Let’s say goodbye to the damsel in distress

Vivian Zhao, Editor in Chief, Editorial Editor & Columnist

I grew up with Disney princesses. My favorites were Belle, Ariel and Mulan. I used cardboard cutouts to play pretend. In elementary school, I wore a dress with the Little Mermaid for my passport photo.

 I thought little of the movie’s plots and certainly didn’t challenge them. Now, the movies have become increasingly accessible with the rise of Disney Plus. But as I grew older, I realized that some were weird at best, and at worst, oppressive.    

 Take Snow White and Sleeping Beauty; naivety is their primary personality trait. Some may argue that they are kind, and I will concede that it appears this way- though when you consider it in full, neither have much human interaction or are faced with a situation in which it is challenging to choose kindness. 

In fact, at the climax of the plots – when Snow White bites the poisoned apple and Sleeping Beauty pricks her finger on the poisoned spinning wheel – it is evident that both are easily tricked and have poor judgment.

 And though the movies are titled “Snow White” and “Sleeping Beauty,” the princesses aren’t even the heroes of their own stories. The spells that both are cast under are only defeated by “true love,” though it is actually not that true: Prince Phillip and Snow White’s prince fancy the princesses because they are pretty and sing well, with little understanding and portrayal of their actual personalities. The lack of consent is concerning as well. In “Snow White,” there are few signs that Snow White even knows the Prince, and he kisses her because he is sad about her death. (The Prince thinks Snow White is dead. The Prince is willingly kissing what he thinks is a corpse.)

Cinderella, one of Disney’s most notable princesses, is no exception to idealizing a woman’s weakness. 

At first glance, it seems that Cinderella is independent: she is hardworking and strong despite her stepmother’s and stepsisters’ emotional abuse. 

Yet the concept and Cinderella’s future reveals otherwise. Author Colette Dowling was the first to describe the Cinderella complex: though a woman may appear independent, she needs or desires an external force to effectively change her conditions.
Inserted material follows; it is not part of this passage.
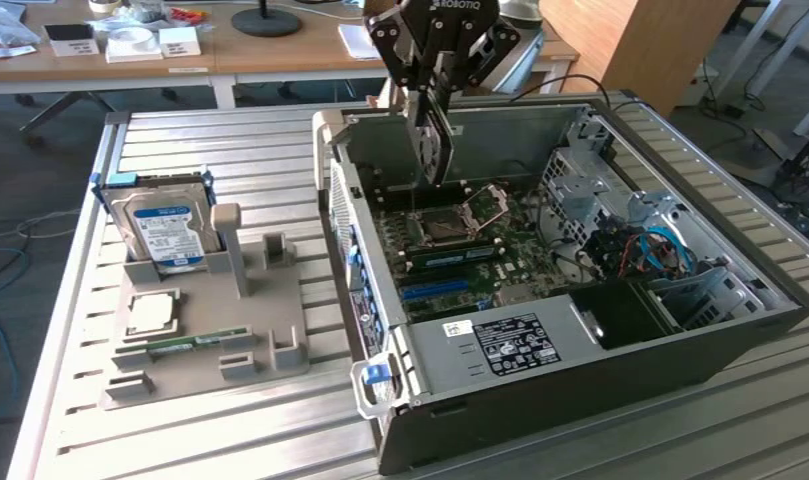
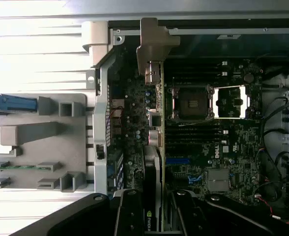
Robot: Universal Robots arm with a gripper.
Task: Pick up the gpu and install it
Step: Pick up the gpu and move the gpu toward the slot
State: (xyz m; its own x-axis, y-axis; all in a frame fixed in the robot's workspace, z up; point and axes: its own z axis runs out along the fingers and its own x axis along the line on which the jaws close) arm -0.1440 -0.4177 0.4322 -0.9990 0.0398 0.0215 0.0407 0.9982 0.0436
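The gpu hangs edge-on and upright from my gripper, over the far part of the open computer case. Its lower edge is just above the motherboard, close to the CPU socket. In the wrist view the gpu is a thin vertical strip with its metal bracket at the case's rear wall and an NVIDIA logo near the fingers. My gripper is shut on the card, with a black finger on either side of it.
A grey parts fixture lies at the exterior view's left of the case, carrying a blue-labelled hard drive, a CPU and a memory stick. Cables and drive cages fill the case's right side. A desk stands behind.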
In Cinderella’s case, it is not her grit or perseverance that pulls her from poverty but a marriage to a prince. 

These flaws aren’t confined to the movie’s plot. Girls across the country have grown up watching Disney. It suggests that the female “heroine” is not so much of a heroine as she is naive, complacent, and in need of rescue. And Cinderella’s message is far more dangerous because it’s delivered under the guise of independence. 

The portrayal of women across media has consistently reinforced unacceptable gender norms. In 2011, documentary “Miss Representation” connected the impact of female representation in media to female representation (or the lack thereof) in politics. The issue evidently extends beyond Disney’s reach. 

But what Disney can change is critical. 

Princesses are often girls’ first role models. Children mimic their heroes or heroines, and when princesses are primarily naive, pretty and passive, girls strive to adopt these traits too. 

Here’s the issue: an ideal leader is often charismatic, experienced, and assertive. When we romanticize Disney princesses, we drive girls away from developing leadership skills. Compare Superman and Cinderella – each a popular character associated with kids of a certain gender. 

There’s a significant difference: it shouldn’t be a boy’s mission to save and a girl’s mission to be saved. Disney has the potential to create, not just reinforce, ideas of gender roles. So don’t let the princess sleep through the conflict, waiting for the prince. 

Give her strength, and power (perhaps the ability to control ice). 

Let the princess – and the girl watching – be the heroine.